Closed danielecook closed 7 years ago
Hi Daniel, well picked up! It's assumed both files have the same columns.
If they didn't, then I wonder how we'd want to represent it in the diff. Perhaps we could say that values changed from None
to something, for every row (or vice versa).
Do you have a use case yourself for this?
More just kind of playing around.

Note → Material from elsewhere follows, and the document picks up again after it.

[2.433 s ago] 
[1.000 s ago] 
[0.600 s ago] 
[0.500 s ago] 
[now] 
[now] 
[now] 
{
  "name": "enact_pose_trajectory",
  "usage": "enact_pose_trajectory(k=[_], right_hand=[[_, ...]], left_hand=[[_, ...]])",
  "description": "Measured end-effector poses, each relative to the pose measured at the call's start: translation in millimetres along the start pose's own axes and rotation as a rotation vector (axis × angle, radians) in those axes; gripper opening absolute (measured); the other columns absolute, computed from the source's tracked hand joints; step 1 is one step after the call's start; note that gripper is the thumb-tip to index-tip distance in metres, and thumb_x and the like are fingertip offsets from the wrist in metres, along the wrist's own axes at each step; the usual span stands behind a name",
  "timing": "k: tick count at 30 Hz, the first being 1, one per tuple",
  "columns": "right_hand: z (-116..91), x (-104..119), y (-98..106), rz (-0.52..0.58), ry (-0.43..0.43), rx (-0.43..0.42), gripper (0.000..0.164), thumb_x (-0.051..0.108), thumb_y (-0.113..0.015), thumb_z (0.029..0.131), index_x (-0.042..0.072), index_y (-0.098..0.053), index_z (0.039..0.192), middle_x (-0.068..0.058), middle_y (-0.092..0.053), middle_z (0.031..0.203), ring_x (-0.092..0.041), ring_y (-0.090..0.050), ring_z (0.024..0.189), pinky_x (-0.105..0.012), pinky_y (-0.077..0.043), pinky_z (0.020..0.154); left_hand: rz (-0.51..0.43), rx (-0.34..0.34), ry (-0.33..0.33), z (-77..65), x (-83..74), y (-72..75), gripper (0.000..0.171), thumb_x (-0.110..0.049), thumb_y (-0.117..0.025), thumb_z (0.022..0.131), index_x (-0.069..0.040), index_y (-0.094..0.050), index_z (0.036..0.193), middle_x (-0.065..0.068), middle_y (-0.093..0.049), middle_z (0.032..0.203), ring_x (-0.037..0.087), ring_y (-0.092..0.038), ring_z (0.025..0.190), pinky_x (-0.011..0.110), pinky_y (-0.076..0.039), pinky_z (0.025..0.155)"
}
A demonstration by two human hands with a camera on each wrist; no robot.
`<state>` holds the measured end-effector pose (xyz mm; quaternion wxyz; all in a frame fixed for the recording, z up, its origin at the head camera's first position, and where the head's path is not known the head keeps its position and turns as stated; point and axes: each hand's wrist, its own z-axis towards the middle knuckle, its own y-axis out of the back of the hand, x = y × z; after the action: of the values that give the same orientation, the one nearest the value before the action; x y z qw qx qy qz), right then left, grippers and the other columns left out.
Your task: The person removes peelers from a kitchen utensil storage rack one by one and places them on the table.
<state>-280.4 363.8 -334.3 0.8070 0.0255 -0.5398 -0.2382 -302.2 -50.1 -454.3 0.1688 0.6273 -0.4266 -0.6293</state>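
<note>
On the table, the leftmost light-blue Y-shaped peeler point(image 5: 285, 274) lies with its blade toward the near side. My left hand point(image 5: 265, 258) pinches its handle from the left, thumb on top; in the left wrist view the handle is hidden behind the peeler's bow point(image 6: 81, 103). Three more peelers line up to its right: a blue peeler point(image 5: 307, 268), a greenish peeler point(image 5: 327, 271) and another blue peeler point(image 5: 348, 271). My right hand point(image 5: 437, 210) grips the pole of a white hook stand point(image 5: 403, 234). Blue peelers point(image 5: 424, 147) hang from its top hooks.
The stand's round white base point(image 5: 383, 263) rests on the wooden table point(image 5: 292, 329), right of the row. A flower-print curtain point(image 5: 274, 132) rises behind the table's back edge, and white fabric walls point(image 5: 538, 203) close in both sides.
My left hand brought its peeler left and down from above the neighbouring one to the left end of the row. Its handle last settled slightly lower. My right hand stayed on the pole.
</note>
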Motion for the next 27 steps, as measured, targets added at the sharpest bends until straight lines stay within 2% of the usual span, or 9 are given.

The biggest case that I can think of would be where someone adds or removes a column in a csv file (or renames one). I wound up including the module and made a few minor changes (I hope you don't mind!) in a tool I am developing. Its a little utility for viewing csv diffs in git repos:
Right now its not very sophisticated. In the screenshot there - its treating a column rename as the addition and removal of a bunch of cells.
Nice! I think treating column renames as addition and removal wouldn't be too difficult. Detecting renames automatically might be more expensive though.
I don't have time to put together a patch this week, but contributions are more than welcome.
Great - I'm a little flooded as well, but i'll see if I can find some time in the next few weeks. In terms of the patch data structure, how would modify it to account for added / removed columns? Setting the to
to None
?
Yeah, I reckon added and deleted columns go to and from None for every row, and let's say you can't change the index columns for now. That keeps the patch format basically the same.
Thinking about it, I've realised that the whole project is doing a row-based diff, which is why operations on whole columns aren't so natural. But row-level is pretty useful for tons of applications.
On Wed, 4 Nov 2015 at 00:14 Daniel E Cook notifications@github.com wrote:
Great - I'm a little flooded as well, but i'll see if I can find some time in the next few weeks. In terms of the patch data structure, how would modify it to account for added / removed columns? Setting the to to None?
— Reply to this email directly or view it on GitHub https://github.com/larsyencken/csvdiff/issues/9#issuecomment-153518752.
Gonna close this, and accept that we're row-based instead of column-based.
Hi, I would like to reopen this ticket as currently csvdiff will raise an exception (KeyError in patch.py, record_diff, line 264) when your rhs (new file) has a column that does not exist in the lhs (base file) and vice versa.
I am using csvdiff to analyze the output of some database tests and there are some rare occasions where columns will be added, removed or renamed. As I am only comparing files I don't need a patch file to convert my files.
I was thinking about checking the header line of the csv for added and removed columns (renamed columns are removed and added under new name) and if there are any changes just skip csvdiff analysis completly. But then I discovered with only a little rewriting, you can fix the missing key error and the output is exactly what I looked for.
I am accepting that csvcompare is row-based, but still there shouldn't be a python error, when you compare files with different columns. What do you think?
I did a pull reqeust #34 and so far all the tests on the ci-server still work 😀
Just ran into the same KeyError as @friederschueler explains. I understand the solution he proposes might not apply but a Python traceback is hardly a graceful way to die.
It doesn't look like you can execute diffs when you've added or removed a column from a csv unless I am missing something. Perhaps this would be useful to implement? (Happy to help!)